[Given entries — start]

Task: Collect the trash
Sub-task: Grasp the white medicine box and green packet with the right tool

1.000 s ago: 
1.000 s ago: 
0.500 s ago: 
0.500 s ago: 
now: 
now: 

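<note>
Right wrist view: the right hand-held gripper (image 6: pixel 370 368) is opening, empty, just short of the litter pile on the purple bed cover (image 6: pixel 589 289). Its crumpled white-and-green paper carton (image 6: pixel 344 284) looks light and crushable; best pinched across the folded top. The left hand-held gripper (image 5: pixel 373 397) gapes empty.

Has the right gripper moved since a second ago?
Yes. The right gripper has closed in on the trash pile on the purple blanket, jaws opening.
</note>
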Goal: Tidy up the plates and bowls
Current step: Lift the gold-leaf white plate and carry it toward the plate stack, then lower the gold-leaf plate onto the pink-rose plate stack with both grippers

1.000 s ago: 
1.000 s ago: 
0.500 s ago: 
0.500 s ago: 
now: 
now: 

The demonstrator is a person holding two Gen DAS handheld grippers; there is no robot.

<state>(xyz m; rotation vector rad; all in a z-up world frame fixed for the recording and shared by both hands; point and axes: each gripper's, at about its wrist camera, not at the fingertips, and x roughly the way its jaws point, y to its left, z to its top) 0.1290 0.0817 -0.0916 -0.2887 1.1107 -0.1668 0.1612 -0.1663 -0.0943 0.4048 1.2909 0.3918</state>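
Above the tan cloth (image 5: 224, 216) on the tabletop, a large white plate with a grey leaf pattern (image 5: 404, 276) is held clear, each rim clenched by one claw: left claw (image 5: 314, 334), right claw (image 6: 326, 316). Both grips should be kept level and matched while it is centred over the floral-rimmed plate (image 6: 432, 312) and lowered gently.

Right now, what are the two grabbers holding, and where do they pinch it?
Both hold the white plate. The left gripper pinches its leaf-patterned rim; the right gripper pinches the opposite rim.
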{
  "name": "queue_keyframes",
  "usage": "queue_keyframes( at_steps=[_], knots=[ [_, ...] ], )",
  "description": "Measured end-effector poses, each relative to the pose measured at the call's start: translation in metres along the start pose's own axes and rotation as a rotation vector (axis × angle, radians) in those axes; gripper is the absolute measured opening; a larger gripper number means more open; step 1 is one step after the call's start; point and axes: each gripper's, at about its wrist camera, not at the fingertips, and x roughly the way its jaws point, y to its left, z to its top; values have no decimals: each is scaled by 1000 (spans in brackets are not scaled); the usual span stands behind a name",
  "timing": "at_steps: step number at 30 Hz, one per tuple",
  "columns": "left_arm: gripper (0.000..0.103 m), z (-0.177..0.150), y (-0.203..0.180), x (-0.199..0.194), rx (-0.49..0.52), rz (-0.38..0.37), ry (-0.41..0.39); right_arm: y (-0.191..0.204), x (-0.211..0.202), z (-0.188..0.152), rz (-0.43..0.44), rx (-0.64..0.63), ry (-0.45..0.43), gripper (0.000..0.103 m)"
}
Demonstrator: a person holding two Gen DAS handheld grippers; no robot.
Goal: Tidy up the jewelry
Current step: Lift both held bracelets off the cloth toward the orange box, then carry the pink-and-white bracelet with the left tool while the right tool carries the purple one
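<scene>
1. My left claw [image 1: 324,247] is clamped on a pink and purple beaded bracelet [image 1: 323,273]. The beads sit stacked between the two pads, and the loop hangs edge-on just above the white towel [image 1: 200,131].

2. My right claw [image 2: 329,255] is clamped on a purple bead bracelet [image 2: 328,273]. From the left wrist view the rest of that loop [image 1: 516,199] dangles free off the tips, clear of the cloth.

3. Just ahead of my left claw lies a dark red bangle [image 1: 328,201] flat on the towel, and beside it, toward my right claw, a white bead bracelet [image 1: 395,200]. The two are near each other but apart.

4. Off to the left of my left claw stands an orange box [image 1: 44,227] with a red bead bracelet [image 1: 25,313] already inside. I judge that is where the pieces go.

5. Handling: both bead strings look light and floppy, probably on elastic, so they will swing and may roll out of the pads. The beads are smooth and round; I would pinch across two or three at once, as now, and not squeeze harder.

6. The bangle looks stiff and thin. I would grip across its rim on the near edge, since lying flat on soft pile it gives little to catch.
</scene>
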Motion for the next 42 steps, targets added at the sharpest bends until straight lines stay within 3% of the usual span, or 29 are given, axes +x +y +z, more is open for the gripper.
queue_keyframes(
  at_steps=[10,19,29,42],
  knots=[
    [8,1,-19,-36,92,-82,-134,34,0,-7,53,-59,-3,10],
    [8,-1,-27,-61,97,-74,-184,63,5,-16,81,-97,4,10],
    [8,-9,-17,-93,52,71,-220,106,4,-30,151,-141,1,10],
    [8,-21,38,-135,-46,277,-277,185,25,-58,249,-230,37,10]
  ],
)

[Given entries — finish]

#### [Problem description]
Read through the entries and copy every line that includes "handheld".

#### [Expected answer]
The demonstrator is a person holding two Gen DAS handheld grippers; there is no robot.
Demonstrator: a person holding two Gen DAS handheld grippers; no robot.

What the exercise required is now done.